'Why is that?'
'Keep calm, don't get angry,' she said, before answering my question. My voice had indeed been loud and harsh; but I became seriously angry as I heard myself say: 'I am calm and I am not angry. I merely want to know the reason for all this.'
'They're beginning to grumble at home because I see you every day.'
'But didn't you tell them you were taking drawing lessons?'
'Yes, but only twice a week. On the other days I always have to invent some excuse, and now they've found out.'
'It's not true, your people don't grumble. They didn't grumble, for instance, when you saw Balestrieri every day.'
'Balestrieri was sixty-five, not thirty-five like you; they weren't suspicious of him. Besides, they knew him.'
'Well, introduce me to them, then.'
'All right, I will. But meanwhile we must meet only twice a week.'
For a short time we sat silent. I was discovering now that not merely did I no longer want to part from Cecilia, but also that I could not bear to see her only twice in seven days. Then, all of a sudden, I understood. I was even prepared to reduce the number of our meetings; but I had to be mathematically certain that she was not lying to me and that her parents had really made trouble. Since, however, I was not certain, the idea that she was lying to me gave me a feeling of deep distress; as though she had escaped me at the very moment when, thanks to her untruthfulness, she was becoming real and desirable in my eyes. I took hold of her hand. 'Tell me the truth,' I said; 'you don't want to see me any more.'
She answered at once: 'That's not the point. I said that from now on we must meet only twice a week, that's all there is to it.'
I noticed that her tone of voice was completely neutral, equally distant from truthfulness and from falsehood. This was an observation that I had already made on other occasions; but only in order to note a trait in Cecilia's character without attaching any significance to it. In general, she appeared always to be saying simply the things that she was saying, neither more nor less, without the slightest undertone of feeling. The latter, as I knew, was perceptible during sexual intercourse, and only then. But it was absolutely necessary for me to know whether she was lying to me, because I still wished to break off relations with her and her lying to me would prevent this. So I insisted. 'What you really want is for us to part. But you haven't the courage to tell me and so you're trying to prepare me.

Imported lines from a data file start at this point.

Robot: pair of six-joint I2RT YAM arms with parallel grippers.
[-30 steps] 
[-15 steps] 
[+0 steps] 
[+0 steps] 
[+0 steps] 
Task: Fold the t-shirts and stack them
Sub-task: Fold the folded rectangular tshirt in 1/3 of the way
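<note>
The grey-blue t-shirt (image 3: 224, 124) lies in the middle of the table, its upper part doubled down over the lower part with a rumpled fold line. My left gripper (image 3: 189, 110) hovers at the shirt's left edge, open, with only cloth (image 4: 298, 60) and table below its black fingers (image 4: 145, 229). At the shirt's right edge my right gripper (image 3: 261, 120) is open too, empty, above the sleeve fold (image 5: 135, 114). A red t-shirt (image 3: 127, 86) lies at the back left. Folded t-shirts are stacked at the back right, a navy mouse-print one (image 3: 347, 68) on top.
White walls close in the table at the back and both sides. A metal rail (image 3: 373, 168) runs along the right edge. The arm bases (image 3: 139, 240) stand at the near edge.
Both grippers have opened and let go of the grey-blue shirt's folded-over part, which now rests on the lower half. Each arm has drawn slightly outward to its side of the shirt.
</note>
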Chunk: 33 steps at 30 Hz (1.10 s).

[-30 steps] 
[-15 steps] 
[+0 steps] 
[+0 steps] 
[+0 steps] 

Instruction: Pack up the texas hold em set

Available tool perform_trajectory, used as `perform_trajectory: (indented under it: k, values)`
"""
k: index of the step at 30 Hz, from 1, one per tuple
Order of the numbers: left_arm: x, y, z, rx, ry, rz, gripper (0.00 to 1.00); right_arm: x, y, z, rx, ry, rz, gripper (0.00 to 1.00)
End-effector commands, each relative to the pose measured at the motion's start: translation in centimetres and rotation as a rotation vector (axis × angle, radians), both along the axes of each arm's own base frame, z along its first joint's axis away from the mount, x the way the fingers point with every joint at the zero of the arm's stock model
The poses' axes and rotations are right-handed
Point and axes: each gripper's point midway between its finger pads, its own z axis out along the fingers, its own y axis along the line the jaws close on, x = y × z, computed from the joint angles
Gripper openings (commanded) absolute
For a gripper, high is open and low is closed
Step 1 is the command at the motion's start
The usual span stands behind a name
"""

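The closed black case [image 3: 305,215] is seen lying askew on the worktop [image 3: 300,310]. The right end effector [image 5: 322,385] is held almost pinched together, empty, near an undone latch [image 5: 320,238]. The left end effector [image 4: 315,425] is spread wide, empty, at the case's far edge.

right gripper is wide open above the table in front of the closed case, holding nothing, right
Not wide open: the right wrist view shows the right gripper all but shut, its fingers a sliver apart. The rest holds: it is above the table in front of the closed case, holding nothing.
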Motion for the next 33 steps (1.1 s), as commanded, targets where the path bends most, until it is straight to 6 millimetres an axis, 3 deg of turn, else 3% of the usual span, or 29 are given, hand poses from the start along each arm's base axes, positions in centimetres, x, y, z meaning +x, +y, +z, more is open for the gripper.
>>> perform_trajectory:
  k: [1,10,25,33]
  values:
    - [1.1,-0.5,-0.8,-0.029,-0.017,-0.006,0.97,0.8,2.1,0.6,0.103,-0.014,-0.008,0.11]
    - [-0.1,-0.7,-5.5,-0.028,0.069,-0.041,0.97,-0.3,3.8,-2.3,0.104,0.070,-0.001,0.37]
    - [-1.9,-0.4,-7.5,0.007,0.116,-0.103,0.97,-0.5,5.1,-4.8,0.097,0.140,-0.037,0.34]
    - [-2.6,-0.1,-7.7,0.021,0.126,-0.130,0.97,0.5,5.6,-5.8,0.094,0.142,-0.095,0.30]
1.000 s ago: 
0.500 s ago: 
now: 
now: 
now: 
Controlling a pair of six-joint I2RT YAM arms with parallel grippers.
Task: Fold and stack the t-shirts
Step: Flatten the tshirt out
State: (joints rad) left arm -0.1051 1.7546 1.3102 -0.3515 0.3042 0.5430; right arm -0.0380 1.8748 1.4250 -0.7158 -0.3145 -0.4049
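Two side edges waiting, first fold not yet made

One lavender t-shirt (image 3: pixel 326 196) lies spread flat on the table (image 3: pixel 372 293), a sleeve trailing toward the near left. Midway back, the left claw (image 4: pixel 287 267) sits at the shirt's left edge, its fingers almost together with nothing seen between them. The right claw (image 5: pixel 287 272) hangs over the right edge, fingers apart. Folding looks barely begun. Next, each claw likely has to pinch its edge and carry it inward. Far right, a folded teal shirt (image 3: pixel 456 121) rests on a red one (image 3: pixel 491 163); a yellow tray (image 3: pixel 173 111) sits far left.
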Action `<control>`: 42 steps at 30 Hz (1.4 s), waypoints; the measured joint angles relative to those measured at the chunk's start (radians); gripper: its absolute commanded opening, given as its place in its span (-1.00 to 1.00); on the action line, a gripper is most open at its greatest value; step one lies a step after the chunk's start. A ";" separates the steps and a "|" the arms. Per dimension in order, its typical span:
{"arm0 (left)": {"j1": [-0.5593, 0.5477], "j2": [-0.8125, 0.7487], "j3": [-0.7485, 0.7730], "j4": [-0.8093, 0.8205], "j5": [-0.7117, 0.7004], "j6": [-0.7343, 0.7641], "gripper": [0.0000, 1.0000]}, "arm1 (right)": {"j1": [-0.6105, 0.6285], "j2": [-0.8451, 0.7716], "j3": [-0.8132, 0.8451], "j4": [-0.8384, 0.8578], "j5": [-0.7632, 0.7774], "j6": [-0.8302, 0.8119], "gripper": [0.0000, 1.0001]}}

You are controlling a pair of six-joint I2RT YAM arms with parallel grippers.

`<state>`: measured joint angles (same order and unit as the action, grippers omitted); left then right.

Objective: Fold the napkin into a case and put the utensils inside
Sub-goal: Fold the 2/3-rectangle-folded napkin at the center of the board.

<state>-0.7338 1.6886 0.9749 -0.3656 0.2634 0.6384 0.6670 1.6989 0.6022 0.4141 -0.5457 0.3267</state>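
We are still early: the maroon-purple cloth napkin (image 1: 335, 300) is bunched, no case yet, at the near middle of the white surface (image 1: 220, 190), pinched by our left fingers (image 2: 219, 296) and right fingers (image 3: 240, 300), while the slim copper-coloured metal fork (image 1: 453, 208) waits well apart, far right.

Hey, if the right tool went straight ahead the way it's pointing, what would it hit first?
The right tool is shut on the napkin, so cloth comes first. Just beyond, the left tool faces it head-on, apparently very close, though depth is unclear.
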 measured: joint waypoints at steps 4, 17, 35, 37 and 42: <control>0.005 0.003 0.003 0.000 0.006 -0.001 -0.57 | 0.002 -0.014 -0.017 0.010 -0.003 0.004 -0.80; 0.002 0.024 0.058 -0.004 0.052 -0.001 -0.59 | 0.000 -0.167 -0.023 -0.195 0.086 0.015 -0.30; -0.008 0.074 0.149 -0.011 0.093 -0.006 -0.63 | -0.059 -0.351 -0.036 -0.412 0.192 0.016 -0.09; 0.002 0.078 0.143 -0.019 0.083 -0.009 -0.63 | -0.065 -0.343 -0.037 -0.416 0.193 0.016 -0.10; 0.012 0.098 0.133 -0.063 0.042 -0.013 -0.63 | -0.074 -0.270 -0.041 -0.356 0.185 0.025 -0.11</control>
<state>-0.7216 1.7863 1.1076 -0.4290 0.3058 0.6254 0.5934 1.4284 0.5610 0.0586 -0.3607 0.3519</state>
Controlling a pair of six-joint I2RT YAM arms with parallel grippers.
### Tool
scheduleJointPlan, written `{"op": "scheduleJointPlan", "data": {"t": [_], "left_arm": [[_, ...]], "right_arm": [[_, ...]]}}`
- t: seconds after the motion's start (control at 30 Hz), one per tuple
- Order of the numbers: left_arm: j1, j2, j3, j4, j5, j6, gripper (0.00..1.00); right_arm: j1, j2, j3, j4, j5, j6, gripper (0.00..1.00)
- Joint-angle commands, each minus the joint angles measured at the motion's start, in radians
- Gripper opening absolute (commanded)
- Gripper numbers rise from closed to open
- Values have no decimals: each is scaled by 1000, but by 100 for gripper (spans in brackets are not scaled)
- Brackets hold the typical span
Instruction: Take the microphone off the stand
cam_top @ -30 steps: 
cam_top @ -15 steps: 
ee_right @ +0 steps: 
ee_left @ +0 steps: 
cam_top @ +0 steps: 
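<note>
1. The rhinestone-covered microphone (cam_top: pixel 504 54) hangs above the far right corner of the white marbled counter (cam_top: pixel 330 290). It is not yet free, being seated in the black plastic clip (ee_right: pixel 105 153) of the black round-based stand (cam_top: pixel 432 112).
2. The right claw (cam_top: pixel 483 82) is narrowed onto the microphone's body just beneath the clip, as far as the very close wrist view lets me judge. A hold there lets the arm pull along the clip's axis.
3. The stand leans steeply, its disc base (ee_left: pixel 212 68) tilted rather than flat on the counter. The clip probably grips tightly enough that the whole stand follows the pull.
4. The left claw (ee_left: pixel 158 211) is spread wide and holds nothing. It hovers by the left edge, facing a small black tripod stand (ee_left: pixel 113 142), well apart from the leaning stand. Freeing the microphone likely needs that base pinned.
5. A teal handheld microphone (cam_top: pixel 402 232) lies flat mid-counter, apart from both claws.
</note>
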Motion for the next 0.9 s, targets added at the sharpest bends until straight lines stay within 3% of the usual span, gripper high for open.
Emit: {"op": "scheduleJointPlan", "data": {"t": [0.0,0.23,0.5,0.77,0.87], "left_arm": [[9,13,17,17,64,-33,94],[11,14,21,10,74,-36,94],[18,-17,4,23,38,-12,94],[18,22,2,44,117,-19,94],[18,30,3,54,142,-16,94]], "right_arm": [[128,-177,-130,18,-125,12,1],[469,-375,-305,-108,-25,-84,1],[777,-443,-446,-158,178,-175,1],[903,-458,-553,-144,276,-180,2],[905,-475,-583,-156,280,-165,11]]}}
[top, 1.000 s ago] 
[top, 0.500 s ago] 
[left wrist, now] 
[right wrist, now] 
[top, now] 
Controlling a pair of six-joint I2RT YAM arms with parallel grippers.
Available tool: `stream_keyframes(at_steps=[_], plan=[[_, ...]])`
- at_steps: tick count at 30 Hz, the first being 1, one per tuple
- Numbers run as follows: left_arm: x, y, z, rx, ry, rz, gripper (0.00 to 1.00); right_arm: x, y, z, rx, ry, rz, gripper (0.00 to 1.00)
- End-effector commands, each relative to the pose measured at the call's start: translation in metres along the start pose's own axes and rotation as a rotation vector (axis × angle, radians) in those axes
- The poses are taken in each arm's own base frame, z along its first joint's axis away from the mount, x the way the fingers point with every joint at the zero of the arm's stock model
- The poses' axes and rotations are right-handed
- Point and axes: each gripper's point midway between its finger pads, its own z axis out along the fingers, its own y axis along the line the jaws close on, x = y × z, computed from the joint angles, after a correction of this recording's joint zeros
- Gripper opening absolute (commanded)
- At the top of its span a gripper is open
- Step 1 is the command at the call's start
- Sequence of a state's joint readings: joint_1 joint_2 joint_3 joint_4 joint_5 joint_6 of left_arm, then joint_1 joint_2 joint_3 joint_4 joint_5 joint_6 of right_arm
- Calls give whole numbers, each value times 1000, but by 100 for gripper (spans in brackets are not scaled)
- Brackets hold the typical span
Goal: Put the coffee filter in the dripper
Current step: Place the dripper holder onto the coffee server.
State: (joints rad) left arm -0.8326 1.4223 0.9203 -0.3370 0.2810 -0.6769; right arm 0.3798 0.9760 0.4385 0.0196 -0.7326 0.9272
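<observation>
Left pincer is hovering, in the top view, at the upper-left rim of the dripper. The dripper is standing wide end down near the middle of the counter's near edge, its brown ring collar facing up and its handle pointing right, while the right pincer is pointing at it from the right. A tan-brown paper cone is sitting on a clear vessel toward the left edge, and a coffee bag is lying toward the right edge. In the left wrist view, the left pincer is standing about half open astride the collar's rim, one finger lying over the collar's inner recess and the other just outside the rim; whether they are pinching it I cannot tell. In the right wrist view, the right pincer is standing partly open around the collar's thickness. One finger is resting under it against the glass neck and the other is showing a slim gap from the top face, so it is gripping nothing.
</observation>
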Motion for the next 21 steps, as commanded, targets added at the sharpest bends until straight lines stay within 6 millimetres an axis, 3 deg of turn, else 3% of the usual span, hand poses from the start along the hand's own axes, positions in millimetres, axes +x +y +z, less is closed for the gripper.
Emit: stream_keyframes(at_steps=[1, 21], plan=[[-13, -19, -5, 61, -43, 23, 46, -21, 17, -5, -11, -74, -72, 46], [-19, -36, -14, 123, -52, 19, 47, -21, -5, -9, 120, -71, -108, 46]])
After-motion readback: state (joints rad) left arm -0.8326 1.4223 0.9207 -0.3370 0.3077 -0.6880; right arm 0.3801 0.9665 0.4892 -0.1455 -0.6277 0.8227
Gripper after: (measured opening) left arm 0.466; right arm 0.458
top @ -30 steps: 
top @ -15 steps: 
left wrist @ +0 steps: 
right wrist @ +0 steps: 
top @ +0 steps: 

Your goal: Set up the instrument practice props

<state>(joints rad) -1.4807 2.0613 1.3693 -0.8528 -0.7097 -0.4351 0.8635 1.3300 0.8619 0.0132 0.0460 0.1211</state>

Today you say twice a week, tomorrow you'll say twice a month, and then in the end you'll tell me the truth.'
'What truth?'
I had it on the tip of my tongue to say: 'That you have another man.' But I restrained myself: the connexion between her decision to reduce the number of our meetings and the encounter in the Piazza di Spagna was too obvious, and it humiliated me to accept it. Instead, I said brusquely: 'Very well then. Let it be as you wish; from now on we'll meet only twice a week. And now let's change the subject.'
'But what's the matter? Why are you so gloomy?'
'Let's change the subject. D'you know that I passed right under your nose today and you didn't see me?'
'Why, where?'
'In the Piazza di Spagna, near the steps.'
'At what time?'
'It must have been about four.'
I looked at her closely: her face had its usual uncertain, childish expression and she did not even start. 'Ah yes,' she said, 'I was with an actor called Luciani.'
Even then her voice revealed nothing in particular: it was expressionless, neutral, unrelated to innocence or guilt. I asked casually: 'Why has he put peroxide on his hair?'
'Because he had to play the part of a fair-haired man.'
'You seemed very intimate, judging, at least, from the way you walked.'
'What way?' she inquired, with genuine curiosity.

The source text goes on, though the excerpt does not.